● **TASK TO CARRY OUT**
Only lines holding the word "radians" are wanted from the records; copy all of them.

Records from a data collection
____
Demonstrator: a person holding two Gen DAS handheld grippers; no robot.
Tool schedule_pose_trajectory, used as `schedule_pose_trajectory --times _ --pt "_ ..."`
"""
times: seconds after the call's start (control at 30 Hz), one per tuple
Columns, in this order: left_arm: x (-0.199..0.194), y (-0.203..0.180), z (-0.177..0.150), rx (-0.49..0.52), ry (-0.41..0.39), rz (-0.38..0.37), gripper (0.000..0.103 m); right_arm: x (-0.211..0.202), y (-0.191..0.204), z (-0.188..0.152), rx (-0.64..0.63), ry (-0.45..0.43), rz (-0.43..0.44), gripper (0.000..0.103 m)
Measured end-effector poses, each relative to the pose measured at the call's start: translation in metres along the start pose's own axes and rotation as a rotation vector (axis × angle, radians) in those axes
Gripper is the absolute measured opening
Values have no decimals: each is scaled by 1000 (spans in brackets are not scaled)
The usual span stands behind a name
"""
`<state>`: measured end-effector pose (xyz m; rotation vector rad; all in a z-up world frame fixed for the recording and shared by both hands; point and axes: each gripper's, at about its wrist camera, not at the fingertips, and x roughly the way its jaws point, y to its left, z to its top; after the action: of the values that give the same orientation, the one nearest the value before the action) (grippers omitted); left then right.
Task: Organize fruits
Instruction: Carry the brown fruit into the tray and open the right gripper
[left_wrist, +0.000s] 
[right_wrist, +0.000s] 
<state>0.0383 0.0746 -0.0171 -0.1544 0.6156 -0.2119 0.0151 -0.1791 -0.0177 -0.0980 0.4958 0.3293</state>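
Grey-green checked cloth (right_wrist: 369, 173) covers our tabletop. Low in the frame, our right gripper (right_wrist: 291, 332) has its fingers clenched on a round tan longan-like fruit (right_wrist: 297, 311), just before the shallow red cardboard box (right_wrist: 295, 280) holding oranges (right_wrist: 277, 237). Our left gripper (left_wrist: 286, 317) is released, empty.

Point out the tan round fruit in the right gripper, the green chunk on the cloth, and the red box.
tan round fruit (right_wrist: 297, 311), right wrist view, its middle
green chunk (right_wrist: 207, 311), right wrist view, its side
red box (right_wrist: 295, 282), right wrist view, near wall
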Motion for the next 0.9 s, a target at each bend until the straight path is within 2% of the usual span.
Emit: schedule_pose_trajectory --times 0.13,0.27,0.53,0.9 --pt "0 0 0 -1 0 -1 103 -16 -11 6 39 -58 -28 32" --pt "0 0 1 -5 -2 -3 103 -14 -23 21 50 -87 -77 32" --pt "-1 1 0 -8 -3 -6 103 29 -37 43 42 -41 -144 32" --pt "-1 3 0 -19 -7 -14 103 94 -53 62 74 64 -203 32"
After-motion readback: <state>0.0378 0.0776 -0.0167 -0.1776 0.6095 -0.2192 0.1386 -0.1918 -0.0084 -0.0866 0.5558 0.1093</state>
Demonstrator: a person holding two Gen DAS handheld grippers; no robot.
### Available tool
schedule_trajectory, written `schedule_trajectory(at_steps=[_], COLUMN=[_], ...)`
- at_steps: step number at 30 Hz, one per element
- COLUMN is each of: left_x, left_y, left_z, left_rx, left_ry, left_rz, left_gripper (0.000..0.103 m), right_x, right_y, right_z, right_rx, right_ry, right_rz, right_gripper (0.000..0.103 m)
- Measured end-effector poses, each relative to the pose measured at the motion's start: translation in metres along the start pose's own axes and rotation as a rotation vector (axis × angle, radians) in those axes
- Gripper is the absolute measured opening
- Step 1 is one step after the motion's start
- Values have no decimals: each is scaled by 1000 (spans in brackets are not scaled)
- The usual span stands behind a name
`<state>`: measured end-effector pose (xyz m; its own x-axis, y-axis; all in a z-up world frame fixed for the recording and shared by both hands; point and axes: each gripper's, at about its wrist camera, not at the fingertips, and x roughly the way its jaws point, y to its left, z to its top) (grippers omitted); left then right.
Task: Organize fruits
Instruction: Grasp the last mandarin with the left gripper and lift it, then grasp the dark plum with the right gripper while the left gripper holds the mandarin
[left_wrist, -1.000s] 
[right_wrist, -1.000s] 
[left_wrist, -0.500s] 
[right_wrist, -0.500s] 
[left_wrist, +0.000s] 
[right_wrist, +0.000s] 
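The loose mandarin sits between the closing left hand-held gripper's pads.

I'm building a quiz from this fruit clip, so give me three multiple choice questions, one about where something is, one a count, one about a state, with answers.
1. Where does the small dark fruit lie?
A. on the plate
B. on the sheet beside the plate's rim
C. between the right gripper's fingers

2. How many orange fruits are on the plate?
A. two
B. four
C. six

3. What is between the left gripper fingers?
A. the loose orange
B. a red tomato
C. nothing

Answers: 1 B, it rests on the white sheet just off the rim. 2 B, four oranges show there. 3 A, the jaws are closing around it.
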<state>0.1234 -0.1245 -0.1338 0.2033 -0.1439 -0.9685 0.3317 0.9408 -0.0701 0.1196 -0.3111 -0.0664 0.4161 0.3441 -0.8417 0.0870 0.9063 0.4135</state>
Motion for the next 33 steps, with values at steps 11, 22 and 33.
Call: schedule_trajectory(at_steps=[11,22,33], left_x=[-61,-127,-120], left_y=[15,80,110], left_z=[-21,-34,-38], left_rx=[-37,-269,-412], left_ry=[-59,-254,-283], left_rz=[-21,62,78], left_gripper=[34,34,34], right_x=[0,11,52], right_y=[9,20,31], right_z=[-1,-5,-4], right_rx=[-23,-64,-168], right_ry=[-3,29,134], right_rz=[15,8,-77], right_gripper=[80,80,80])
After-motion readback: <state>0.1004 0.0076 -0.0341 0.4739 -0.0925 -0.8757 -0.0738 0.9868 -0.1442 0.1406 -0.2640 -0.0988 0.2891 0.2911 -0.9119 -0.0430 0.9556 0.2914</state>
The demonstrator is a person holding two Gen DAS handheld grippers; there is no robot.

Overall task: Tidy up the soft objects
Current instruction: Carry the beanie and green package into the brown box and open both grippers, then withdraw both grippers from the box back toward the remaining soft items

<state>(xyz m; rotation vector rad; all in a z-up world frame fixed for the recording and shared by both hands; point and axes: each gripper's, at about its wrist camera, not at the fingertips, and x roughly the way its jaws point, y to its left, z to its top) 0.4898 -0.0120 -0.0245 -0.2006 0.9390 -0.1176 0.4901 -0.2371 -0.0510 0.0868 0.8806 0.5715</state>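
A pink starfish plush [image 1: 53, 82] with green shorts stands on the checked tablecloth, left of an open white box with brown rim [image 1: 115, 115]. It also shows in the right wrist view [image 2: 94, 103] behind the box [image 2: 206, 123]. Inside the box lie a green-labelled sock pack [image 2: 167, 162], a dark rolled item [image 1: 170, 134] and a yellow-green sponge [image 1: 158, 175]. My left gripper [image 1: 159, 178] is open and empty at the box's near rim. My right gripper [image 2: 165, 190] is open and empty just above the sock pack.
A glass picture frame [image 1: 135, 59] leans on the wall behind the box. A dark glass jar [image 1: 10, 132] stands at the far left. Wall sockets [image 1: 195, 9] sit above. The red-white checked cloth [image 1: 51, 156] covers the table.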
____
● **ANSWER BELOW**
Measured end-effector poses, each relative to the pose measured at the call's start: translation in metres along the start pose's own axes and rotation as a rotation vector (axis × angle, radians) in those axes
- Measured end-effector poses, each relative to the pose measured at the motion's start: translation in metres along the start pose's own axes and rotation as a rotation vector (axis × angle, radians) in those axes

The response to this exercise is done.